### [What is being asked]
Keeping every word and mark, copy all of the data.
--- --- ---
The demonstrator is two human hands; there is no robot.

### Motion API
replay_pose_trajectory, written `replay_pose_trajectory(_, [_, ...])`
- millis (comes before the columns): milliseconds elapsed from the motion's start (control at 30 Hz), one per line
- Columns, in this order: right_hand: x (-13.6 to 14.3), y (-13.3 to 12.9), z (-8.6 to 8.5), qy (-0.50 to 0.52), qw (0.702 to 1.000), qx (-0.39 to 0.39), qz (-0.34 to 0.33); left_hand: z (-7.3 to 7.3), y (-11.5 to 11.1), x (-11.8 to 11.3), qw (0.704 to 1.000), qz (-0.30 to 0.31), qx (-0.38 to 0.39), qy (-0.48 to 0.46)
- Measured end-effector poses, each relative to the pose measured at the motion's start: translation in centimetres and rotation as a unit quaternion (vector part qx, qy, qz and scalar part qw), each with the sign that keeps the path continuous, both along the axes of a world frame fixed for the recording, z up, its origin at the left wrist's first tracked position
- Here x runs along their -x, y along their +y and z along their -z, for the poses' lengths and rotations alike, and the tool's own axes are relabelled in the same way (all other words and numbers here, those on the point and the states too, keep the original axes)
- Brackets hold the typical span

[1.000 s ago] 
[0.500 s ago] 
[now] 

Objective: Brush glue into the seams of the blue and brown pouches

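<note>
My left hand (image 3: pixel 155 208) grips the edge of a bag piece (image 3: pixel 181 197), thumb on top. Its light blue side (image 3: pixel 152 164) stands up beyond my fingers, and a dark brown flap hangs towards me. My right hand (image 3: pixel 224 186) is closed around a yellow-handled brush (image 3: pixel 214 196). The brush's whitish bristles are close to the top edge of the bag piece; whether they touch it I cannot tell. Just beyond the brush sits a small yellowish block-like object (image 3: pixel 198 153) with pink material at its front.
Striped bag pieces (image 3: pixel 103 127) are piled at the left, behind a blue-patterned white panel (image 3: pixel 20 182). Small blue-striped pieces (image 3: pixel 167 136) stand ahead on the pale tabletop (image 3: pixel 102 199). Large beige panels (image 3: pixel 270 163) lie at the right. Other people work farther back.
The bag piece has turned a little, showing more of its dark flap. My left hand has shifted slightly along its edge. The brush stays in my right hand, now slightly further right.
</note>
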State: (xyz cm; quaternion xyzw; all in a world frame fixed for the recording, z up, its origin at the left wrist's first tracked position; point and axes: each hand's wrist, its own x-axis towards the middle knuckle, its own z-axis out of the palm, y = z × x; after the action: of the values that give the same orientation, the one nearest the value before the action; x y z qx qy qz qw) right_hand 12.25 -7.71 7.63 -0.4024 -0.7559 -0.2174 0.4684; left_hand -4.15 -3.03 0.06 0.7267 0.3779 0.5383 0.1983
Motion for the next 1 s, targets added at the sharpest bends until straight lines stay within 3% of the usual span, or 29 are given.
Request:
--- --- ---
### [Reply to the exercise]
The demonstrator is two human hands; there is no robot.

### Motion API
replay_pose_trajectory, written `replay_pose_trajectory(_, [_, ...])`
- millis (comes before the columns): milliseconds elapsed from the motion's start (control at 30 Hz), one per line
- Columns, in this order: right_hand: x (-13.6 to 14.3), y (-13.3 to 12.9), z (-8.6 to 8.5), qy (-0.50 to 0.52), qw (0.702 to 1.000), qx (-0.39 to 0.39), qz (-0.34 to 0.33); left_hand: z (-7.3 to 7.3), y (-11.5 to 11.1), x (-11.8 to 11.3), qw (0.704 to 1.000), qz (-0.30 to 0.31), qx (-0.38 to 0.39), qy (-0.48 to 0.46)
- Measured end-effector poses, each relative to the pose measured at the motion's start: translation in centimetres and rotation as a unit quaternion (vector part qx, qy, qz and scalar part qw), each with the sign that keeps the path continuous, both along the axes of a world frame fixed for the recording, z up, its origin at the left wrist's first tracked position
- Here x runs along their -x, y along their +y and z along their -z, for the poses' lengths and rotations alike, and the tool's own axes are relabelled in the same way (all other words and numbers here, those on the point and the states too, keep the original axes)
- Brackets hold the typical span

[1.000 s ago] 
[0.500 s ago] 
[now] 

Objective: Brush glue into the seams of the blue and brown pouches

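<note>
My left hand (image 3: pixel 155 208) grips the edge of a bag piece (image 3: pixel 181 197), thumb on top. Its light blue side (image 3: pixel 152 164) stands up beyond my fingers, and a dark brown flap hangs towards me. My right hand (image 3: pixel 224 186) is closed around a yellow-handled brush (image 3: pixel 214 196). The brush's whitish bristles are close to the top edge of the bag piece; whether they touch it I cannot tell. Just beyond the brush sits a small yellowish block-like object (image 3: pixel 198 153) with pink material at its front.
Striped bag pieces (image 3: pixel 103 127) are piled at the left, behind a blue-patterned white panel (image 3: pixel 20 182). Small blue-striped pieces (image 3: pixel 167 136) stand ahead on the pale tabletop (image 3: pixel 102 199). Large beige panels (image 3: pixel 270 163) lie at the right. Other people work farther back.
The bag piece has turned a little, showing more of its dark flap. My left hand has shifted slightly along its edge. The brush stays in my right hand, now slightly further right.
</note>
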State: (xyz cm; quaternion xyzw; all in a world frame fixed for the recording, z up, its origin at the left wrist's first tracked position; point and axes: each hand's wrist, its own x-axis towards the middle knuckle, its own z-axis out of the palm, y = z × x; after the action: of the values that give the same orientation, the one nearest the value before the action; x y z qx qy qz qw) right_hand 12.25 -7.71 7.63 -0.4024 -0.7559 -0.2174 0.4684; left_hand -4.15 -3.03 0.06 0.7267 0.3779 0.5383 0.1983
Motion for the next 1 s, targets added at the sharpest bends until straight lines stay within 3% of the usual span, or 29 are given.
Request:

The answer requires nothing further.